Tentang Persahabatan, 
Tentang Cinta,  
Tentang Melupakan, 
Tentang Perpisahan, 
Tentang Hujan.
Ringkasan Cerita:
Lail dan Esok, dipertemukan oleh takdir saat gempa sebesar 8VEI pada tahun 2042 mengguncang Bumi, mengurangi populasi manusia yang terlampau banyak. Seluruh negara mengalami kerusakan infrastruktur dan kehilangan banyak warganya, tidak terkecuali dengan kota tempat tinggal Lail dan Esok. Kota itu rusak parah, hampir seluruh infrastruktur runtuh-hancur termasuk kereta bawah tanah yang mereka tumpangi saat berangkat sekolah pagi itu. Kereta bawah tanah yang canggih dengan teknologi mutakhir tertimbun reruntuhan terowongan, mengubur ratusan penumpang termasuk Ibu Lail dan keempat kakak Esok. Gerimis yang turun saat bencana pagi itu, mengiringi kepergian kedua orang tua Lail, membuatnya resmi menjadi anak yatim-piatu. Esok kehilangan empat kakak laki-lakinya yang ia sayangi, namun setidaknya Ibu Esok masih bisa diselamatkan walaupun harus kehilangan sepasang kakinya. Pertemuan Lail dan Esok saat itu merubah segalanya. Bagi Lail, Esok akan selalu menjadi orang paling penting dalam hidupnya dan ia teramat menyayangi pemuda itu, namun ia tidak pernah memiliki keberanian untuk menunjukkan perasaannya. Esok yang diam-diam memiliki perasaan yang sama terhadap Lail kala itu juga tidak pernah bisa mengungkapkan perasaanya pada Lail. Waktu berjalan begitu cepat, saat itu Lail berusia 21 tahun dan Esok 23 tahun, mereka dihadapkan kenyataan pahit. Ketika kemudian takdir berkata lain, mungkinkah Lail dan Esok bisa bersama??
My Opinion:
Saya membutuhkan waktu beberapa hari untuk menyelesaikan buku ini, karena banyak kegiatan lain yang membuat saya harus mencuri-curi waktu untuk sekedar terhanyut dalam kisah Lail dalam buku ini. Seperti novel-novel sebelumnya, Bang Tere selalu bisa mengejutkan penggemarnya dengan alur cerita yang menarik dengan epic ending  dan tentu saja nilai kehidupan yang selalu bisa disisipkan dalam setiap buku karangannya. 

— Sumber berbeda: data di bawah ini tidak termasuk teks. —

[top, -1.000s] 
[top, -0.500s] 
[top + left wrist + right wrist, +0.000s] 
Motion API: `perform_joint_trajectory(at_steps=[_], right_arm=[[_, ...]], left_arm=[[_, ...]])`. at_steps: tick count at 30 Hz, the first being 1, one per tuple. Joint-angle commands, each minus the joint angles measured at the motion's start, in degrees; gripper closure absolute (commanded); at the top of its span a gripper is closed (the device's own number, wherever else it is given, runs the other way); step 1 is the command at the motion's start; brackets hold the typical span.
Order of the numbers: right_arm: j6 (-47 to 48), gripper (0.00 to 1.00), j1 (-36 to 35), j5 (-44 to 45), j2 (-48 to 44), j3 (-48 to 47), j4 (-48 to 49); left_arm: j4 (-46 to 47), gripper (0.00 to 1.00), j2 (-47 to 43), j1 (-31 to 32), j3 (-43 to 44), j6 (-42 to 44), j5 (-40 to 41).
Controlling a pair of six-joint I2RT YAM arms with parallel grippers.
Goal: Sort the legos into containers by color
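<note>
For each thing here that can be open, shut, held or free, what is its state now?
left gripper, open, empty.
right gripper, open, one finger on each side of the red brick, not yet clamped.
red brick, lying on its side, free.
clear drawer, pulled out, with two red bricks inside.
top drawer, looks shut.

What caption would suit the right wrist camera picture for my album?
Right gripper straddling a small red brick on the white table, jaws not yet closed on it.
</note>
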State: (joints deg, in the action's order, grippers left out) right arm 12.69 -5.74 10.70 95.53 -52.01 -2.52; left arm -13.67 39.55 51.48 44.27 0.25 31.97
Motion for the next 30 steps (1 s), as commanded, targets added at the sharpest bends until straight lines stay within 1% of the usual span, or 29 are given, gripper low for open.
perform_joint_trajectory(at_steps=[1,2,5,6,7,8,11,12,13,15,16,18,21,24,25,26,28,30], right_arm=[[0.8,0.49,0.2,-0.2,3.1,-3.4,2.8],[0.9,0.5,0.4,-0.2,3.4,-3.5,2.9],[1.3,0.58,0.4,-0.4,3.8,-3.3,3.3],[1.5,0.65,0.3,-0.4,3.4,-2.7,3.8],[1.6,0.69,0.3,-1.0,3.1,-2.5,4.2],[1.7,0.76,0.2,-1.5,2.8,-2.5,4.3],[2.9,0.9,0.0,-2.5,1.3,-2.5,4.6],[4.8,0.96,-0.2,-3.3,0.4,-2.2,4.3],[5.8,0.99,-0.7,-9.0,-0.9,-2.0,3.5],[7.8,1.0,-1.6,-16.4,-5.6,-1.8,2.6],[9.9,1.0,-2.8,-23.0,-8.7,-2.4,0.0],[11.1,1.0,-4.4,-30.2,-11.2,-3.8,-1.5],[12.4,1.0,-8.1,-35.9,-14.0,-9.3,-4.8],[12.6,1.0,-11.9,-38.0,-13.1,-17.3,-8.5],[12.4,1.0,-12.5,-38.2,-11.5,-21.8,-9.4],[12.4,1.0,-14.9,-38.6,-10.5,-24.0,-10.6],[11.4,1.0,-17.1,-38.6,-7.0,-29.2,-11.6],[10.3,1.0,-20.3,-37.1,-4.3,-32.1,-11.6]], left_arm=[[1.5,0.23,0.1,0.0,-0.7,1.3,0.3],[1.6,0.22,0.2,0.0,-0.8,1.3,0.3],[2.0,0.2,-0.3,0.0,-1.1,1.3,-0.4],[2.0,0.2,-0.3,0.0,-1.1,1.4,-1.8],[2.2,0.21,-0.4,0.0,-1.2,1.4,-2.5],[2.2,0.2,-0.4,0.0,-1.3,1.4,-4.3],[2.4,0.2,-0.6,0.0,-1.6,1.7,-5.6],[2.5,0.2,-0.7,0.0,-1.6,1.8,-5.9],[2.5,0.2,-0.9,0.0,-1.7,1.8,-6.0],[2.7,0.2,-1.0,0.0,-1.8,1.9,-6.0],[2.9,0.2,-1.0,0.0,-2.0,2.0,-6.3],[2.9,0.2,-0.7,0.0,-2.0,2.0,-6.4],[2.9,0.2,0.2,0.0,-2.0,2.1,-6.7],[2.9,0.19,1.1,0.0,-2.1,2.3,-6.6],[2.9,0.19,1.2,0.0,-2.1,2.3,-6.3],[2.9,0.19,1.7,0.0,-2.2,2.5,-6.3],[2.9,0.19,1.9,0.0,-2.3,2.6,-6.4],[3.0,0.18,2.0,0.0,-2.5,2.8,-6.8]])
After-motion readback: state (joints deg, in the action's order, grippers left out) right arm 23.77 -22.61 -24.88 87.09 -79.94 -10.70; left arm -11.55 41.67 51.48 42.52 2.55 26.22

Bisa dibilang buku ini ber-genre Distopian-Romance, mengapa saya menyebutkan seperti itu? Karena kisah perjalanan cinta Lail dan Esok di dalam buku ini berlatar pada kondisi Bumi pada tahun 2042 dengan segala kecanggihan teknologi dan problematika ledakan penduduk saat itu. Gempa yang meporak-porandakan Bumi dengan skala 8VEI menjadi awal dari cerita ini.  Alur cerita yang tidak membosankan membuat saya penasaran setiap kali saya selesai membaca setiap bab nya. Keseluruhan cerita dalam buku ini adalah rangkuman masa lalu Lail, dimana setiap hal yang penting dalam hidupnya selalu terjadi di saat Hujan, ya..di saat Hujan.

Karakter Lail di dalam buku ini membuat saya gregetan setengah mati, sikap Lail yang terkesan ragu dan takut mengungkapkan apa yang dirasa. Lail selalu takut untuk menghubungi Esok terlebih dahulu karena ia tahu Esok memiliki kesibukan luar biasa sebagai mahasiswa akselerasi yang belajar di Ibu Kota. Selalu, Esok yang menelpon Lail dan menanyakan kabar Lail, hingga menyempatkan waktunya disela kesibukannya di Ibu Kota. Ah...Esok-Lail membuat saya frustasi selama membaca buku ini. Untung saja karakter Maryam, gadis kribo-baik hati yang menjadi sahabat Lail sejak mereka tinggal satu kamar di panti sosial, cukup menghibur saya. Maryam yang cerewet, ramah, baik hati, dan berjiwa sosial tinggi setidaknya bisa memberi ‘warna’ berbeda. Karakter Maryam membuat saya berimajinasi memiliki sahabat sepertinya.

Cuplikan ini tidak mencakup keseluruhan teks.